En la Reunión Ministerial del Sistema Global de Preferencias Comerciales entre Países en Desarrollo (SGPC), llevada a cabo el 2 de diciembre en Ginebra, una veintena de países aprobó un acuerdo marco para otorgarse preferencias mutuas, con miras a brindar un mayor impulso al comercio Sur-Sur. En base a los lineamientos establecidos en el acuerdo, los países se otorgarán preferencias del 20% sobre los aranceles aplicados a por lo menos el 70% de las líneas tarifarias agrícolas e industriales totales que no cuenten en la actualidad con arancel cero. Este resultado podría complementarse, en forma voluntaria, en base a pedidos y ofertas o acuerdos sectoriales a partir de marzo de 2010.
Durante el año próximo los participantes completarán las listas de concesiones correspondientes y los trabajos técnicos necesarios para la puesta en vigor del acuerdo. Este tratado, que comenzó a negociarse en San Pablo en el 2004, cuenta con la rúbrica de: Argentina, Brasil, Paraguay, Chile, México, Uruguay, Cuba, Egipto, India, Corea del Norte, Argelia, Irán, Marruecos, Tailandia, Sri Lanka, Vietnam, Malasia, Indonesia, Nigeria, Zimbabwe y Pakistán.

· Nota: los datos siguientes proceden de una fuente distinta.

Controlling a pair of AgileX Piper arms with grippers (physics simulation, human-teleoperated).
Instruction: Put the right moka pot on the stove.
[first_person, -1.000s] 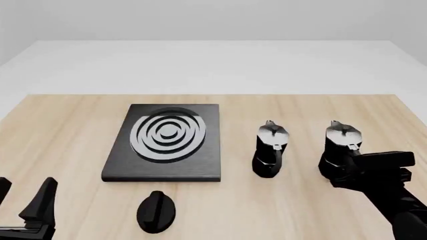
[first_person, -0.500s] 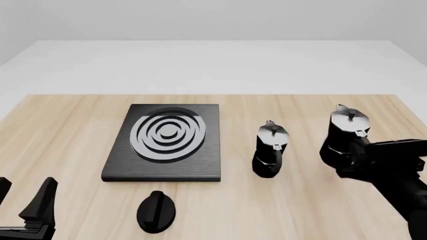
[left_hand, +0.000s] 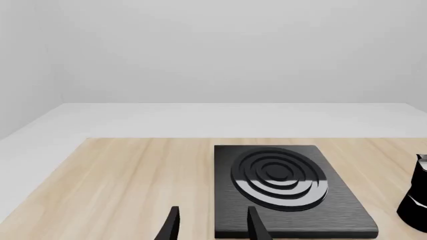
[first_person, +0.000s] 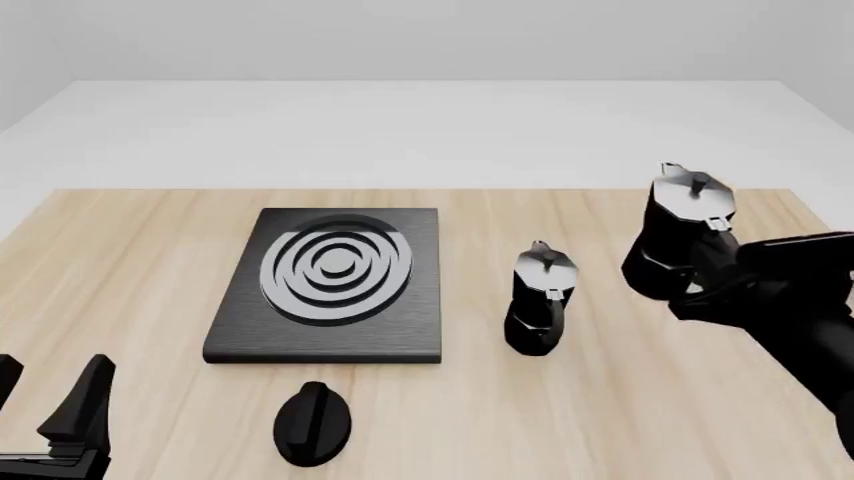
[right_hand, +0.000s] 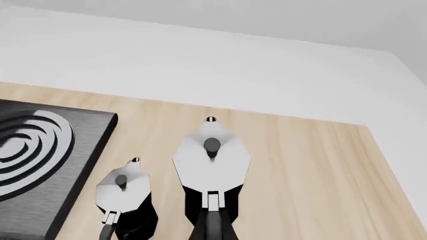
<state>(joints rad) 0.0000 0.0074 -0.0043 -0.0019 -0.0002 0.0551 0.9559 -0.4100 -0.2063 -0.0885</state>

El SGPC fue establecido en 1989 bajo los auspicios de la Conferencia de las Naciones Unidas sobre el Comercio y el Desarrollo (UNCTAD). Constituido como un instrumento para aumentar el comercio Sur-Sur, cuya expansión ha adquirido dinamismo en los últimos tiempos, este régimen de comercio pretende convertirse en un factor esencial para promover la diversificación de las exportaciones de los PED y, en particular, para incrementar las exportaciones de manufacturas.

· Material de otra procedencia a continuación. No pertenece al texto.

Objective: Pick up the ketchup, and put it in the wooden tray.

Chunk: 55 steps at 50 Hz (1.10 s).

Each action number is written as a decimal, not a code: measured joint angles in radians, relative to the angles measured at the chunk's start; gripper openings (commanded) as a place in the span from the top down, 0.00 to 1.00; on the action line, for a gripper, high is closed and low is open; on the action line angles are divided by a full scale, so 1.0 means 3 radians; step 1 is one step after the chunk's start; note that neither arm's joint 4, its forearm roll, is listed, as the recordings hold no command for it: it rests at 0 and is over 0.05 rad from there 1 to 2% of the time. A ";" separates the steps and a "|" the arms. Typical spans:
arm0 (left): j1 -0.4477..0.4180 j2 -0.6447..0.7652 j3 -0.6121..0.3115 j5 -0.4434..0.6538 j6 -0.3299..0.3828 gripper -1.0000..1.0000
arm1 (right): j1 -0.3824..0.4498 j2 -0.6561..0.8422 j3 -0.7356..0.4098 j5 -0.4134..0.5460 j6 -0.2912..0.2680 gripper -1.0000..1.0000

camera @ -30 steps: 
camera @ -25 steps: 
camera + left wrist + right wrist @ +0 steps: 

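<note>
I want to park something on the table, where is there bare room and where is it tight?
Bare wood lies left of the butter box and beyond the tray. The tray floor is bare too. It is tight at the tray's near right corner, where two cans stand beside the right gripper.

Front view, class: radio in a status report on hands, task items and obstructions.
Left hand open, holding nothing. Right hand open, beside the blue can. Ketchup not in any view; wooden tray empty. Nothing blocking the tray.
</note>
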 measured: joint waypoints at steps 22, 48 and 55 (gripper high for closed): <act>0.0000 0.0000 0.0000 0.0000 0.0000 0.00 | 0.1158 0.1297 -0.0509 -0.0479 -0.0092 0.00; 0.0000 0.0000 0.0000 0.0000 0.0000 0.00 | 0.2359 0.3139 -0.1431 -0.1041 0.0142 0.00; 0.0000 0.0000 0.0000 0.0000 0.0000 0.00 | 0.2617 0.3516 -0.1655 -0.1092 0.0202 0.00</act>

Según estimaciones de la UNCTAD, el comercio Sur-Sur se ha triplicado entre 1996 y 2006, alcanzando los 3 billones de dólares. Un cuarto del mismo corresponde al comercio generado entre los países del sistema. Si bien los resultados alcanzados son modestos, y aún no cubren las expectativas iniciales, sirven para generar nuevas corrientes comerciales entre los PED. Además, brindarán a estos nuevas oportunidades para mitigar la contracción económica mundial, diversificar sus mercados de exportación y desarrollar nuevos productos de exportación. La UNCTAD estima que las reducciones arancelarias pactadas podrían incrementar el comercio entre los participantes en 8.000 millones de dólares.
En el caso particular de Argentina las ventas a sus socios en el tratado podrían aumentar en 800 millones de dólares, previéndose un aumento del 10% de las exportaciones industriales. Un aspecto negativo del acuerdo es que no incluye a naciones emergentes importantes como China y Sudáfrica. Los representantes de los países firmantes manifestaron que se trata de un paso muy importante en las relaciones Sur-Sur. El canciller argentino, Jorge Taiana, afirmó que el acuerdo pone de relevancia que los países en desarrollo tienen voluntad de continuar su trabajo en un “proceso de liberalización compatible con su propio desarrollo”. “Demostramos que el problema de las negociaciones comerciales multilaterales no radica en los países en desarrollo”, agregó.